Le fait de comprendre ma schizophrénie me permet de contribuer de manière pertinente à mon engagement militant
Comme je l'ai mentionné précédemment, l'anosognosie comporte de nombreuses implications socio-économiques. Cela peut être très difficile à vivre pour le membre de la famille et/ou pour l'aidant qui tente d'obtenir un traitement pour son proche malade.
Il ne se passe pas un jour sans que je ne sois reconnaissante de ne pas souffrir d'anosognosie. Je suis consciente que j'ai le privilège de vivre de façon autonome et de gérer par moi-même mon traitement médicamenteux.
J'ai obtenu un Master of Arts in Counseling Psychology (un diplôme nord-américain qui correspond à un niveau bac +5 et forme à la pratique du counseling et de la psychothérapie). J’exerce à temps plein en tant que Registered Counselling Therapist Candidate (RCT-C), un statut réglementé en Nouvelle-Écosse (Canada) qui me permet de pratiquer le counseling sous supervision, en vue d’obtenir le titre de Registered Counselling Therapist (RCT). J’entretiens des relations saines avec ma famille et mes amis. Et je fais tout cela avec un diagnostic de schizophrénie.
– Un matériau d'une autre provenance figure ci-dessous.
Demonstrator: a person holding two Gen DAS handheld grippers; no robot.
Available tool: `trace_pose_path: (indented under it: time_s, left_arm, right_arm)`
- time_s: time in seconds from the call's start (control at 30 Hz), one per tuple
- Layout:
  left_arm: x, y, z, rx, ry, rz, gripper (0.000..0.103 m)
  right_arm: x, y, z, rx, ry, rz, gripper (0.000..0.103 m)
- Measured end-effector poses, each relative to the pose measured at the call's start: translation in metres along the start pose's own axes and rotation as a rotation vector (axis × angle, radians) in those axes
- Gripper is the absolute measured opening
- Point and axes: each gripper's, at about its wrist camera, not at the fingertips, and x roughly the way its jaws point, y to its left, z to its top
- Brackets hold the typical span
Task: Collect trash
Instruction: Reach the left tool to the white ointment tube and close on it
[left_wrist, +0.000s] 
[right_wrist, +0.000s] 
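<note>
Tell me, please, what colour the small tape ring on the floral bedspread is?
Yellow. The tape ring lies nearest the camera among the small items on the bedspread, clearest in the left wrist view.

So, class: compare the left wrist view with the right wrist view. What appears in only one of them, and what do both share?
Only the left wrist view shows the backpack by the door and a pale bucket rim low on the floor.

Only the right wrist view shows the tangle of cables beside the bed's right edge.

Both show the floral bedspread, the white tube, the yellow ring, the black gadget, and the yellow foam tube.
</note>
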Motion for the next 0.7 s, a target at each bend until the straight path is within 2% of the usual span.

C'est en partie parce que je ne souffre pas d'anosognosie, et j'en suis très reconnaissante. C’est cette connaissance de ma maladie qui rend essentiel pour moi le fait de la partager avec les autres. La stigmatisation entourant la schizophrénie et d'autres maladies mentales sévères persiste dans la société. Il nous arrive de voir une personne présentant des symptômes évidents de troubles mentaux sévères, et de la qualifier de « difficile », « égoïste » ou même « dangereuse » lorsqu'elle refuse notre aide ou rejette ce qu’on lui dit. Mais rappelons-nous que cela ne traduit pas forcément un refus volontaire, il peut s’agir d'anosognosie.